Grecja, Turcja, dług i stopy w USA
Temat Grecji na chwilę spadł z wokandy, a sytuacja na rynkach długu lekko się ustabilizowała, dlatego uwaga inwestorów koncentruje się obecnie na polityce monetarnej w USA. W tle gdzieś jest jeszcze Turcja i obawy jakie pojawiły się po niedzielnych wyborach parlamentarnych w tym kraju.
Poniedziałkowy poranek przynosi stabilizację notowań złotego w relacji do euro i umocnienie do dolara i szwajcarskiego franka. O godzinie 10:00 kurs EUR/PLN testował poziom 4,1562 zł, USD/PLN 3,7222 zł, a CHF/PLN 3,9710 zł. Handel jest stosunkowo spokojny i prawdopodobnie taki pozostanie już do końca dnia, gdyż w drugiej połowie dnia brakować będzie potencjalnych impulsów mogących go ożywić.
Aktualnie z wokandy spadła Grecja. Przesunięcie na 30 czerwca płatności wszystkich rat pomocy do Międzynarodowego Funduszu Walutowego (MFW) dało trochę czasu na negocjacje, dając przy okazji nadzieje na osiągnięcie kompromisu. W naszej opinii, podtrzymywanej już od bardzo dawna, nic złego się nie wydarzy. Grecja ani nie zostanie wypchnięta ze strefy euro, ani sama z niej nie wyjdzie.
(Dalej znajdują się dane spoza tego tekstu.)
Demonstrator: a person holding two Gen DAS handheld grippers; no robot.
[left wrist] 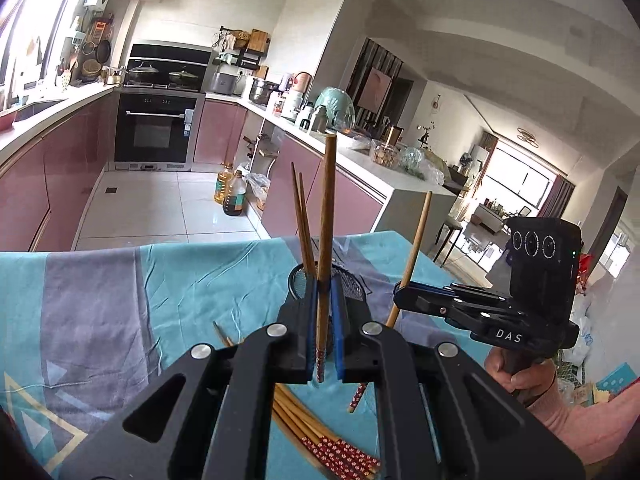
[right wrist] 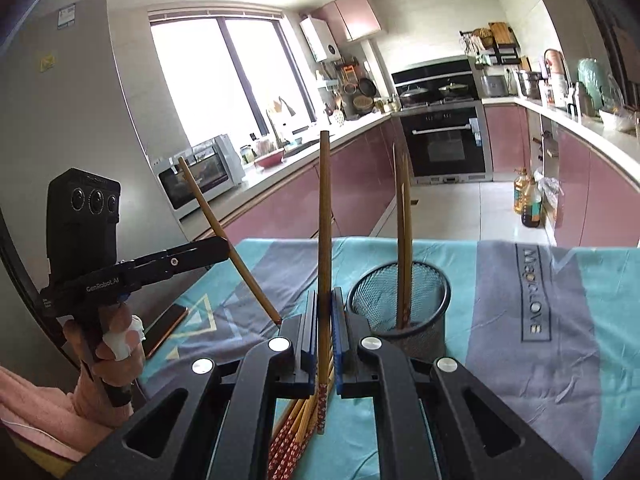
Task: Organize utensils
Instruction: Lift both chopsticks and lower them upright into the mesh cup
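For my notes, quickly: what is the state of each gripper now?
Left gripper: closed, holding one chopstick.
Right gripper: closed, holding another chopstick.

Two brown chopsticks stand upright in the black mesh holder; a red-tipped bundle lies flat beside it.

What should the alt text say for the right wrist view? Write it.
The right claw is shut on one upright chopstick above a teal tablecloth. Just right, a black mesh holder already contains two chopsticks; the left claw holds another chopstick.
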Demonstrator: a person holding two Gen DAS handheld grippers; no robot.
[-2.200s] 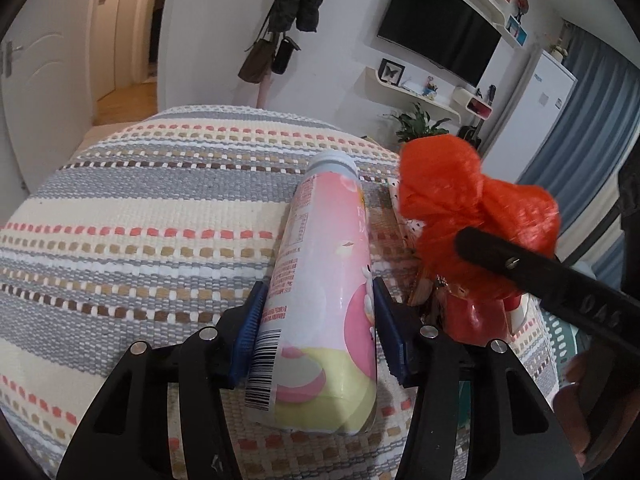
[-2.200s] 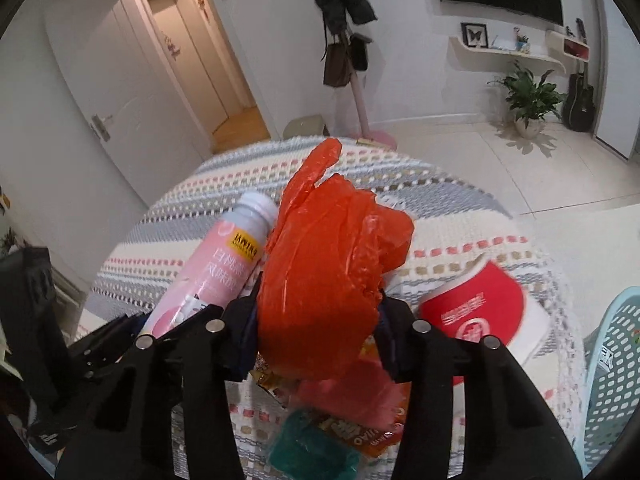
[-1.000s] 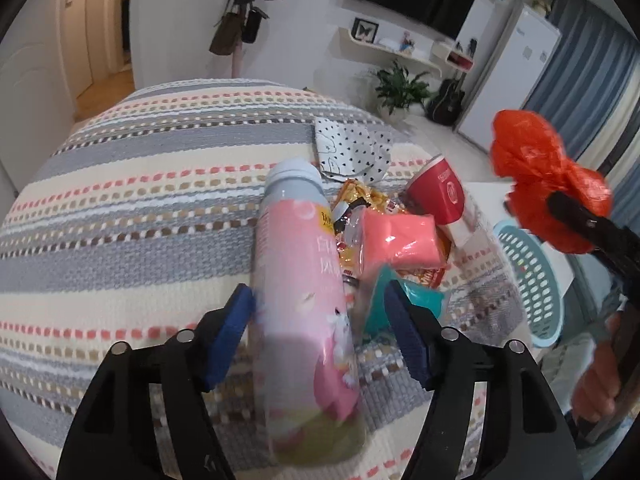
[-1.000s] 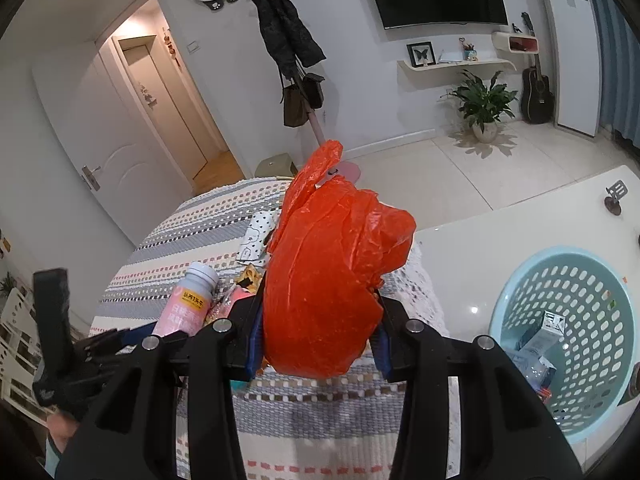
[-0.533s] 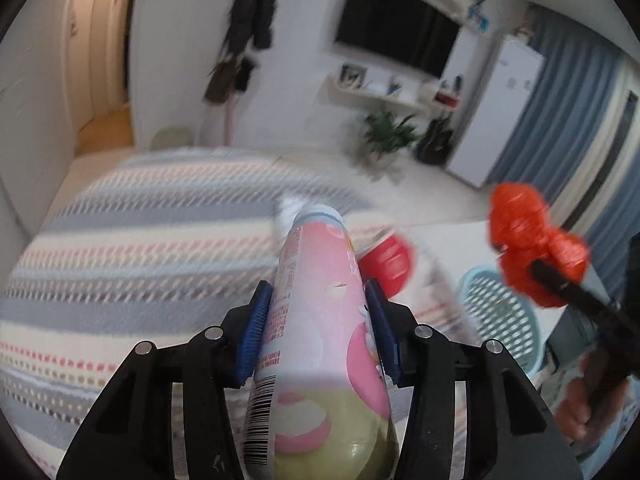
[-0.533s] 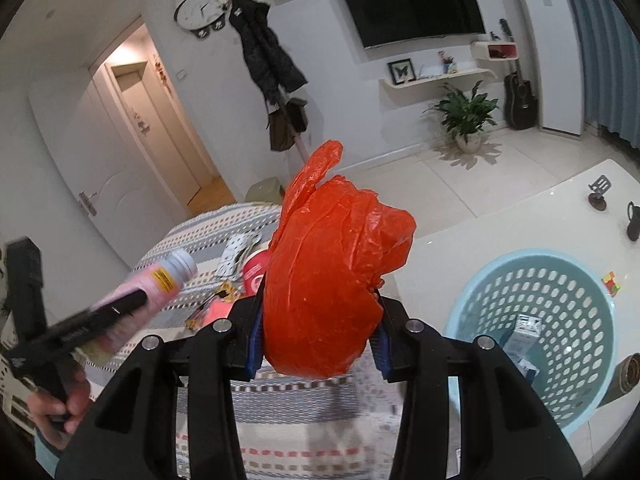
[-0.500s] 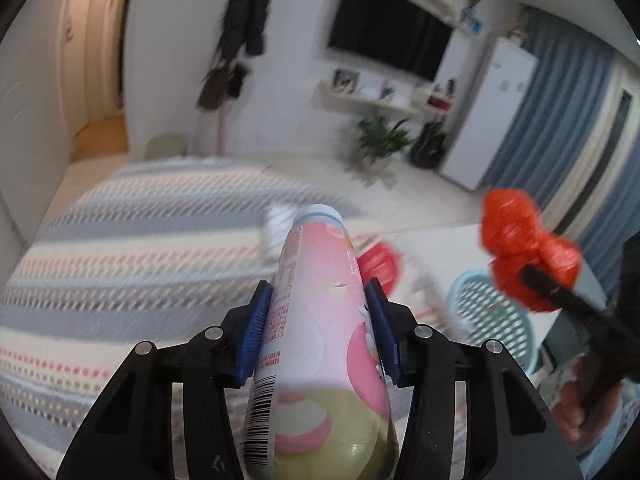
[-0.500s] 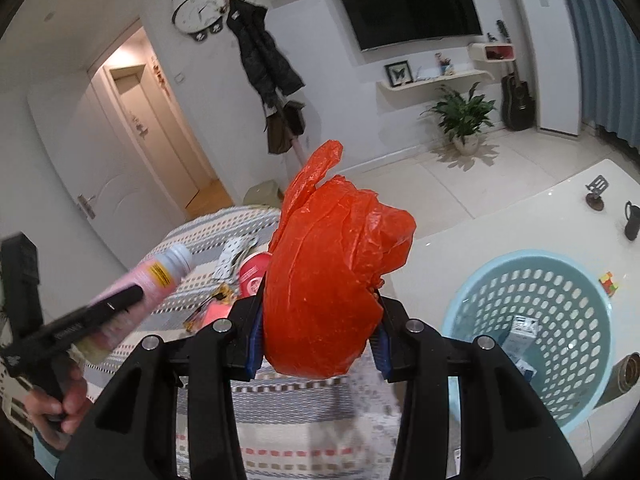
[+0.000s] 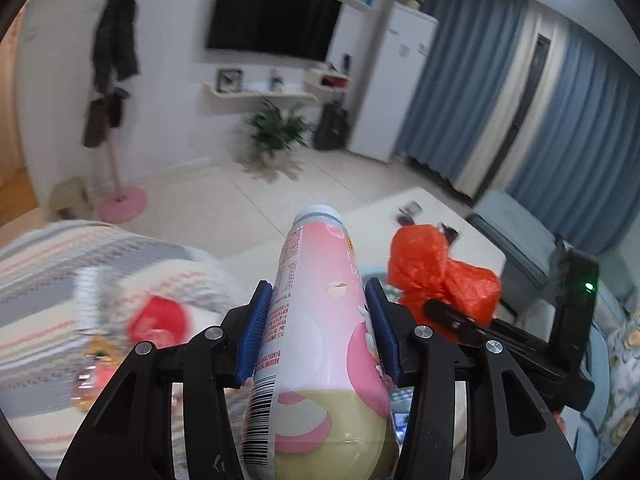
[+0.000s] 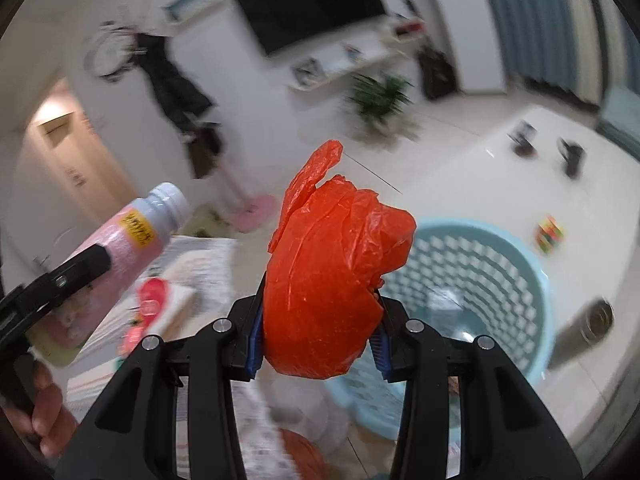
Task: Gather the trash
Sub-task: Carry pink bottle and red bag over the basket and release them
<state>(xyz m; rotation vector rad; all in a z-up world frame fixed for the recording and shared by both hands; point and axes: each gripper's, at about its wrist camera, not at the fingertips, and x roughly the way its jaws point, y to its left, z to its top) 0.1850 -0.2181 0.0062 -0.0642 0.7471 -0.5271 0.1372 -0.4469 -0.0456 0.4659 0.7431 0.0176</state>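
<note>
My left gripper (image 9: 318, 330) is shut on a pink bottle (image 9: 320, 320) with a white cap, held up in the air above the table's edge. My right gripper (image 10: 318, 332) is shut on a crumpled orange plastic bag (image 10: 332, 276), and hangs just left of a light blue perforated basket (image 10: 472, 272). In the left wrist view the orange plastic bag (image 9: 440, 272) shows to the right of the bottle, which hides the basket almost wholly. In the right wrist view the pink bottle (image 10: 120, 248) shows at the left, in the other gripper held by a hand (image 10: 44, 408).
A striped cloth (image 9: 40, 280) covers the table, with a red paper cup (image 9: 158, 320) and snack wrappers (image 9: 92, 372) on it. The basket stands on a white low table (image 10: 460, 168) beside a metal flask (image 10: 584, 332) and small objects. A carton (image 10: 444, 300) lies inside the basket.
Both grippers swung right, away from the striped table toward the basket. The left gripper closed on the pink bottle and lifted it. The orange bag stayed gripped.
</note>
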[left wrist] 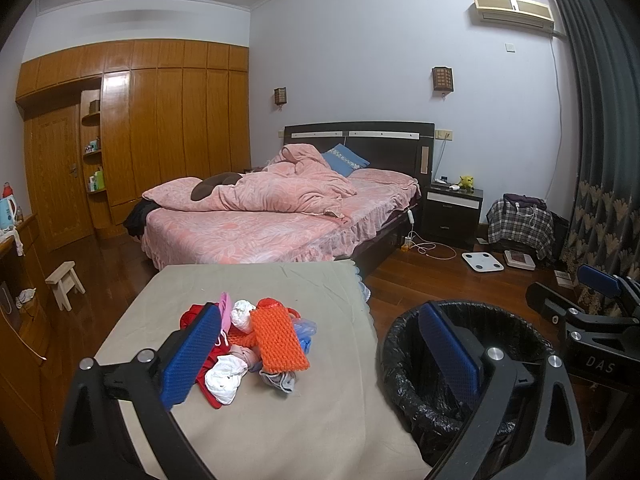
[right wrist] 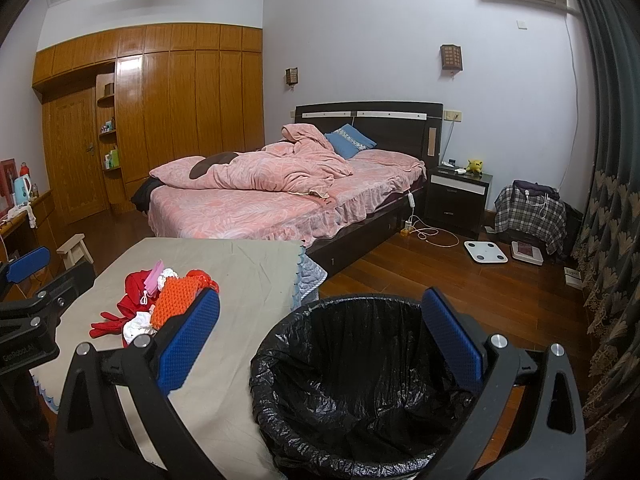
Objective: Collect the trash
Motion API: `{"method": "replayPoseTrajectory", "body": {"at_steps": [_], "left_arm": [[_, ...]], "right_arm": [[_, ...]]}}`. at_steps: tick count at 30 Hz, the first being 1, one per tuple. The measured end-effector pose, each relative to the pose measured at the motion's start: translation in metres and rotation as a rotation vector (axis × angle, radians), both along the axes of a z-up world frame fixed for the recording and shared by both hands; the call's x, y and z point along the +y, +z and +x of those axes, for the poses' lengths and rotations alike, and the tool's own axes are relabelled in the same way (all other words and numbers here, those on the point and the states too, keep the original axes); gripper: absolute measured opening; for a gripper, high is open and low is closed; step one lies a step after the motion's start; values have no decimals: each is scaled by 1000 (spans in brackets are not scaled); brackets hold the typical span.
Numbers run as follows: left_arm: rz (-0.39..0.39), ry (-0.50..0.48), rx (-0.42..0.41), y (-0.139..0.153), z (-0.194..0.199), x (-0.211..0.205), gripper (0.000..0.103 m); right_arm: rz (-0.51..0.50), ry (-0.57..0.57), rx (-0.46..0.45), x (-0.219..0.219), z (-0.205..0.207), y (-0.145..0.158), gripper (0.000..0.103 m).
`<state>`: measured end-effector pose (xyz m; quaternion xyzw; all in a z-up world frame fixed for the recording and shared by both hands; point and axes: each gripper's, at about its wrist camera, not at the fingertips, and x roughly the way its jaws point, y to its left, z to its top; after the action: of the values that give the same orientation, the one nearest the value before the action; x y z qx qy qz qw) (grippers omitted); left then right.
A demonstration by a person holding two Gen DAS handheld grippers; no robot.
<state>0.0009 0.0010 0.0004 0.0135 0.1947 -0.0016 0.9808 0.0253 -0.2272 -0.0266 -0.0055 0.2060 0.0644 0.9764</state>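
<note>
A pile of trash (left wrist: 248,344) lies on a table with a beige cloth (left wrist: 248,280): an orange foam net (left wrist: 278,340), white crumpled paper (left wrist: 226,378), red plastic and a pink piece. The pile also shows in the right wrist view (right wrist: 160,304). A bin lined with a black bag (right wrist: 352,380) stands on the floor to the table's right; it also shows in the left wrist view (left wrist: 404,344). My left gripper (left wrist: 320,354) is open and empty, above the table just short of the pile. My right gripper (right wrist: 320,340) is open and empty, above the bin.
A bed with pink bedding (left wrist: 264,216) stands behind the table. A dark nightstand (left wrist: 452,208), a white scale (left wrist: 482,261) and a cable lie on the wood floor at right. A small stool (left wrist: 64,280) and a wooden wardrobe (left wrist: 160,128) are at left.
</note>
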Motion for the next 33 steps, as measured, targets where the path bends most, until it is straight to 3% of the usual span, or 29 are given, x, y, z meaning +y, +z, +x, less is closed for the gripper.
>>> {"method": "replayPoseTrajectory", "body": {"at_steps": [33], "left_arm": [[-18,25,13,-7,4,16,97]], "right_arm": [[-1,23,22,21,14,-15,98]]}}
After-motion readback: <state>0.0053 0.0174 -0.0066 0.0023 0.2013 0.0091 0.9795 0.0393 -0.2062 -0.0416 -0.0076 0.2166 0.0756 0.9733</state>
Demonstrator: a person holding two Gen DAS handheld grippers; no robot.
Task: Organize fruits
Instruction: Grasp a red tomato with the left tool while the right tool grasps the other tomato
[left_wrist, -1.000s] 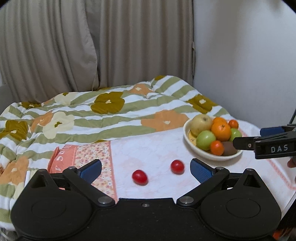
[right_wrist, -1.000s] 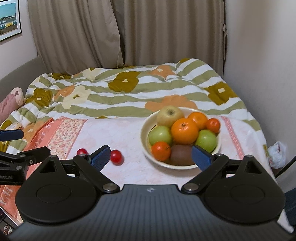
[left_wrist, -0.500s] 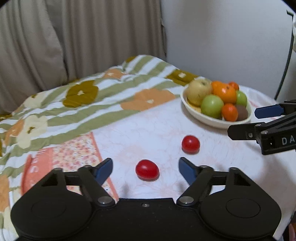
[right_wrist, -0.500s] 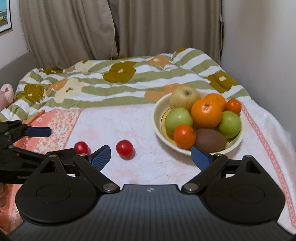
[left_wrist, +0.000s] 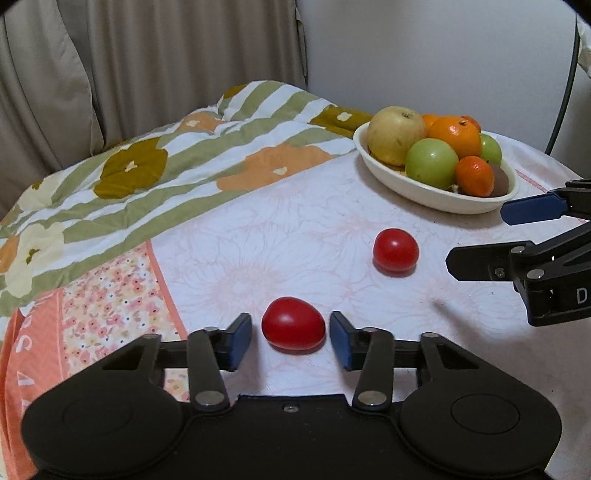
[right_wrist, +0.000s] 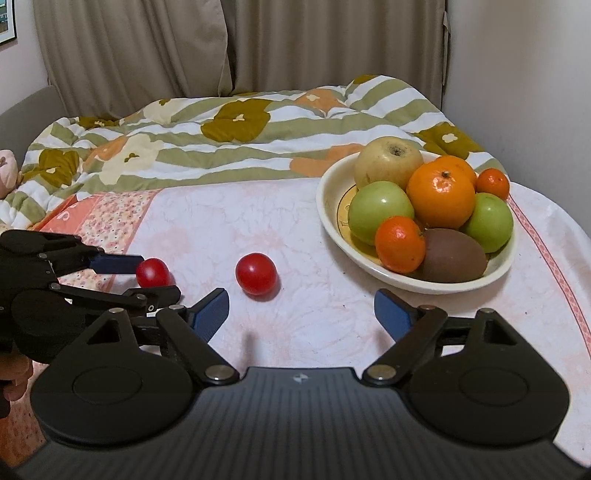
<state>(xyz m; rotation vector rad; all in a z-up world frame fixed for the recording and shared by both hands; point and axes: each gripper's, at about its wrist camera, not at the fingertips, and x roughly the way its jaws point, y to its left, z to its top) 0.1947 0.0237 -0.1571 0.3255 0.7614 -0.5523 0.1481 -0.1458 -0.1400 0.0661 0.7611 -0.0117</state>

Dlatego uważamy, że ten temat nie będzie miał dużego wpływu na decyzje inwestorów. Aczkolwiek co jakiś czas będzie wracał. Zwłaszcza wtedy, gdy nie będzie innych rynkowych tematów.
Wyciszenie sprawy Grecji, ale przede wszystkim pewne uspokojenie sytuacji na rynku długu, gdzie w przypadku polskich 10-letnich obligacji obserwujemy dziś spadek rentowności, po tym jak w drugiej połowie poprzedniego tygodnia przebiła ona strefę 3%, przekłada się na lepszy sentyment do złotego. To jednakże tylko chwilowa sytuacja. Rynki bowiem znalazły sobie nowy powód do niepokoju. Są nim obawy przed podwyżkami stóp procentowych w USA. Pojawiły się one na nowo po opublikowanych w ostatni piątek miesięcznych danych z tamtejszego rynku pracy. Wprawdzie w maju stopa bezrobocia nieoczekiwanie podskoczyła do 5,5% z poziomu 5,4%, ale jednocześnie zatrudnienie wzrosło o 280 tys., pokonując rynkowy konsensus na poziomie 225 tys. Ten jeden raport został odebrany jak czynnik przybliżający podwyżkę stóp. To trochę na wyrost interpretacja. Inne dane z USA nie są już tak optymistyczne, więc Fed raczej nie będzie się spieszył z zaostrzeniem polityki monetarnej.
Dziś w tle pozostaje jeszcze Turcja, co może mieć minimalne przełożenie na złotego. Zwłaszcza, jeżeli chodzi o sentyment do niego wśród inwestorów zagranicznych. Tureckie aktywa silnie tracą w poniedziałek na wartości w reakcji na niedzielne wyniki wyborów parlamentarnych. Rządząca partia AKP prezydenta Erdogana wprawdzie je wygrała, ale pierwszy raz od 13 lat nie ma bezwzględnej większości w parlamencie i musi szukać koalicjanta. Rynki odebrały to jako czynnik ryzyka i przeceniają lirę, tureckie akcje i obligacje. Dlaczego to może mieć też wpływ na złotego. Głównie ze względu na wspólny wyborczy wątek. W Polsce też właśnie odbywa się zmiana na szczytach władzy (najpierw prezydent, a na jesieni prawdopodobnie rząd). Aczkolwiek trzeba mieć na uwadze, że wpływ ryzyka politycznego na wycenę polskich aktywów jest niewspółmiernie mniejszy niż w przypadku tureckich.
W kolejnych dniach dwa elementy będą decydować o sytuacji na krajowym rynku walutowym. Z jednej strony będą to impulsy płynące z amerykańskiej gospodarki, które będą analizowane głównie w kontekście podwyżek stóp procentowych. Im większe szanse na szybsze podwyżki, tym gorzej dla złotego. I odwrotnie. Tym drugim elementem, niezmiennie od połowy kwietnia, pozostaje sytuacja na polskim i globalnych rynkach długu. Im dług tańszy, tym polska waluta słabsza. Im droższy, tym mocniejsza.